Peter Ford
- Full name: Peter John Ford
- Born: 2 May 1932 (age 93) Gloucester, England
- School: Central School, Gloucester

Rugby union career
- Position: Flanker

Senior career
- Years: Team / Apps / (Points)
- 1951-1968: Gloucester RFC / 507 / (487)

International career
- Years: Team / Apps / (Points)
- 1964: England / 4 / (0)

= Peter Ford (rugby union) =

England international rugby union player (born 1932)

Peter John Ford (born 2 May 1932) is an English former rugby union international.
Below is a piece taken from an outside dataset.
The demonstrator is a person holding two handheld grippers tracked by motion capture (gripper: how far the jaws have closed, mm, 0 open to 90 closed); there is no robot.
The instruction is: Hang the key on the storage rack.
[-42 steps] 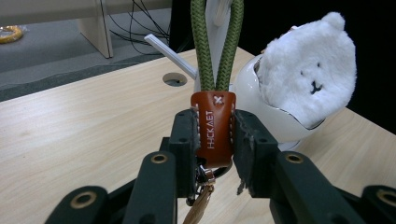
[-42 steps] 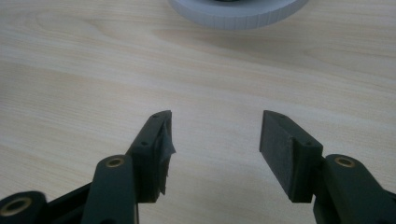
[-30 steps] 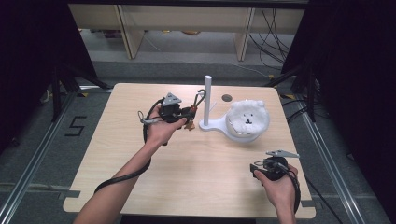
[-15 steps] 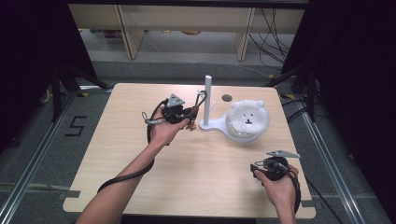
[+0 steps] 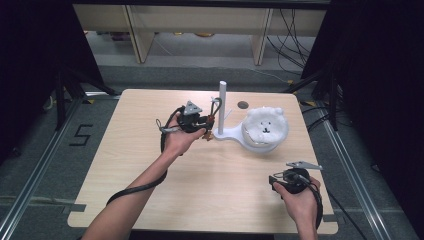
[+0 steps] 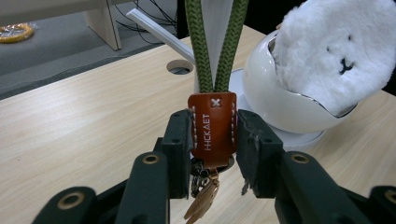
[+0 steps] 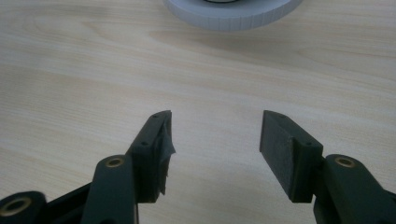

A native of Gloucester, Ford was a blind side flanker and debuted for Gloucester RFC in 1951. By the age of 23, he had been elevated to the club captaincy, which he served in for five seasons. He was a member of the Western Counties team that beat the Wallabies at Bristol in 1957 and four years later captained the representative side against the Springboks. His England call up didn't come until late in his career and he was capped four times, all in the 1964 Five Nations. He continued playing for Gloucester until 1968 and became the first player from the club to appear in 500 games.

Ford has held various administrative roles at Gloucester since retiring, including club chairman and president. He was previously the Gloucestershire representative on the RFU committee, serving four years as an England selector.